At her last-Saturday-of-the-month party, Penny frets to Sara about the unexpectedly sparse attendance, noting that even Michelle and Brandi haven't shown. Meanwhile, Stan brings Jack to the first of Karen's parties, featuring alcohol-laced popsicles.
- Beautiful Dreamer: A non-romantic, parent-child version with Nick smiling as he watches Aggie sleep with a Cat Smile on her face. Subverted in that Aggie, having been told Macbeth's death will occur onstage in this production, is having a not-so-innocent dream of killing Penny in several cartoonish ways.
- Comeback Tomorrow: When Aggie overhears Penny saying that playing Macbeth will allow her to express her "inner bitch," she counts to a hundred before yelling out the retort, "Inner??", well after Penny has gone. Presumably this is in order to avoid a fight.
- Driven by Envy/The Resenter: Helen, with regard to her former friends, the Pennies. Here, unlike in other arcs where this trope of hers appears, she expresses it openly, to Sara, rather than via inner monologue.
- Erotic Eating: At Karen's party, Cyndi and Meg give the boys a new twist on Faux Yay teasing, by seductively sucking each other's popsicles.
- Even Evil Has Standards: Stan rejects Karen's suggestion that he get Michelle to break up with him by ordering diet salads for her at restaurants, "and put[ting] a little emphasis on the word 'diet.'" He says he can't talk that way to a "lady."
- Faux Yay: Cyndi flirts with Sara in front of her friends, possibly in an attempt to out her. (At this point, Penny knows Sara's gay but Michelle and Brandi don't).
- Have I Mentioned I Am Heterosexual Today?: Sara, ignoring Brandi's warning not to discuss it in front of Michelle, talks enthusiastically and somewhat crudely ("Slrrrp") about Stan having given Brandi oral sex at Karen's birthday party. Recall that she hasn't come out to any of her friends except Penny, although the same strip shows that Cyndi's figured it out (see above under Faux Yay).
- Insecure Love Interest: Jack.
- Large Ham: Fred, playing the First Witch.
- Lets Wait Awhile: Katy-Ann and Jack both agree to this.
- Manipulative Bastard: Karen and Cyndi, the latter of whom begins to show her true colours in this chapter. Her line "I will destroy you!", said as a joke to Michelle, nearly comes true literally, later in the arc.
- N-Word Privileges: Samantha invokes this, but Sara cuts her off before she can say the entire word.

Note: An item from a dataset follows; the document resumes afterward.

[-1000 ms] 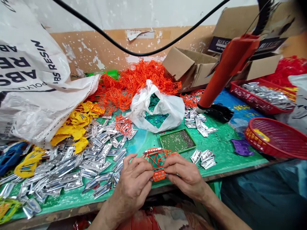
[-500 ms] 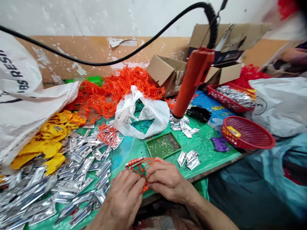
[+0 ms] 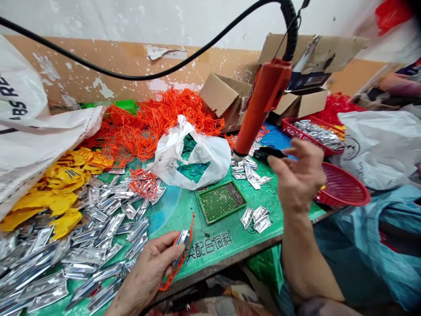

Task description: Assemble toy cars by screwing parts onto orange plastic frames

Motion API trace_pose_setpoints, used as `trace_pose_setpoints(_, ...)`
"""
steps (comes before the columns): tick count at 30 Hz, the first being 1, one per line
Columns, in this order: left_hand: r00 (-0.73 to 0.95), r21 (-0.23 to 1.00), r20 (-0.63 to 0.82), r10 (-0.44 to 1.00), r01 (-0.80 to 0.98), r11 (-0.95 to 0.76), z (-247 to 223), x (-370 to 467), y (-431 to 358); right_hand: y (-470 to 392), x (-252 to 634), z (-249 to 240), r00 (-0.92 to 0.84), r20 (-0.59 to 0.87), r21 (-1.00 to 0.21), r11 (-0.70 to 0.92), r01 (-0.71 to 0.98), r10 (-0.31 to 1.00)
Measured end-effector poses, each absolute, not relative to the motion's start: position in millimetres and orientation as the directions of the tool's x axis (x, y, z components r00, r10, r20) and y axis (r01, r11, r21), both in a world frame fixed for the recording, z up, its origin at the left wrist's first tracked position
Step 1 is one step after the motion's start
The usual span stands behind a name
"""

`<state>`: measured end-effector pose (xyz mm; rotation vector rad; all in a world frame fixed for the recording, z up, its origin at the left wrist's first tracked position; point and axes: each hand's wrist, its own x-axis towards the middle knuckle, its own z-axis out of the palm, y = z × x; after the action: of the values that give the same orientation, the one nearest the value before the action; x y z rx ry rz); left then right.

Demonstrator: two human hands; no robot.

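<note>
My left hand (image 3: 158, 259) is closed on an orange plastic frame (image 3: 177, 267) and a silver metal piece (image 3: 183, 238), held over the front edge of the table. My right hand (image 3: 297, 175) is raised at the right, fingers apart and slightly blurred, with nothing seen in it. It is beside the hanging red electric screwdriver (image 3: 263, 105) without touching it. Between the hands lies a green tray (image 3: 222, 202) of small screws. Several silver pieces (image 3: 256, 218) rest just right of that tray.
Silver pieces (image 3: 88, 254) and yellow parts (image 3: 49, 193) cover the left side. Orange frames (image 3: 158, 118) are heaped at the back, behind a white bag (image 3: 210, 162) of green parts. A red basket (image 3: 345, 184) stands at the right; a black cable (image 3: 138, 78) hangs above.
My right hand has let go of the orange frame and moved up and right, opening. My left hand still holds the frame, now turned edge-on, with the silver piece showing.
</note>
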<state>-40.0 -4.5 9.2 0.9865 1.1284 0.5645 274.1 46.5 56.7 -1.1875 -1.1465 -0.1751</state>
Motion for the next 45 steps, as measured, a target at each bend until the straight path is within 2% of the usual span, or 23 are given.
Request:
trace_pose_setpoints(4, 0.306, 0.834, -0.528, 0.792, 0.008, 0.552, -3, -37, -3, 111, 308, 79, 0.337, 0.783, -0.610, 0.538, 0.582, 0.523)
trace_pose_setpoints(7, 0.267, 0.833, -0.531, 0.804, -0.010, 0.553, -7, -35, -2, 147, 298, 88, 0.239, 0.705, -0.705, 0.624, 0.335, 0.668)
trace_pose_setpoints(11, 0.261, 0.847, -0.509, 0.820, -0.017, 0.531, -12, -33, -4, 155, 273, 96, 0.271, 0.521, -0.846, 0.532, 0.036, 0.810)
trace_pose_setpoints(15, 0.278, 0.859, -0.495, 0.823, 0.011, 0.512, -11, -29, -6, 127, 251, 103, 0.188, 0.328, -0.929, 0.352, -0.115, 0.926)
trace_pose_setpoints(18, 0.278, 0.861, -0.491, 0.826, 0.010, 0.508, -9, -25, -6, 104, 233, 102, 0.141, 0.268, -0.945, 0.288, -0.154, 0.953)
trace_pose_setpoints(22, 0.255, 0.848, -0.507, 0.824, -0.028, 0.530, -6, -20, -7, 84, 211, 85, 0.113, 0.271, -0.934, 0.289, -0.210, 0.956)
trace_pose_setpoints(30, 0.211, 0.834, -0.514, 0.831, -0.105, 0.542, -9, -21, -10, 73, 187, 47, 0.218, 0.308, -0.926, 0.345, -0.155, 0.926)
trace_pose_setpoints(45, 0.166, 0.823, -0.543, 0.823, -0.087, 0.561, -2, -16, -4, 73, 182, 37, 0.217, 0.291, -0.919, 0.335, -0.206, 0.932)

- No Celebrities Were Harmed: Calvin Machrie physically resembles comedian Colin Mochrie, while his personality and directing style are modelled after Mochrie's recurring character on Whose Line Is It Anyway?: the "Hollywood Director," whose schtick was constantly having his actors redo a scene in outrageous ways.
- Please Dump Me: Discussed by Stan and Karen, with regard to Michelle. Stan, however, finding Karen's suggestion for invoking this trope too cruel, opts to dump Michelle directly.
- Reading the Stage Directions Out Loud: Penny: "Exzoont [sic] fighting." note
- Sadist Teacher: Lampshaded by Principal Giuliani.Welcome back. This institution is important to me [...] because it provides a healthy outlet for my sadistic tendencies. (Student laughter) Everyone thinks I'm joking about those. (More laughter)
- School Play: Macbeth, which serves both in "The Popsicle War" and in the later arc "Final Curtain, First Kiss" as a commentary upon several of the comic's characters and their stories.
- Shout-Out: Among the ways in which Aggie kills Penny in her dream is shooting her while dressed as Elmer Fudd.
- Silent Bob: By approaching Katy-Ann with the single word "Okay," Jack lets Katy-Ann know he's made up his mind about dating her seriously.
- Terrible Interviewees Montage: Machrie suffers through a number of students' inept or inappropriate readings of Lady Macbeth's "Screw your courage to the sticking place" speech, before finally casting Sara.
- Unrequited Love: Michelle, for Stan.
- Wingding Eyes: Penny's, Aggie's and Stan's reactions to the announcement that Machrie will be directing the school play.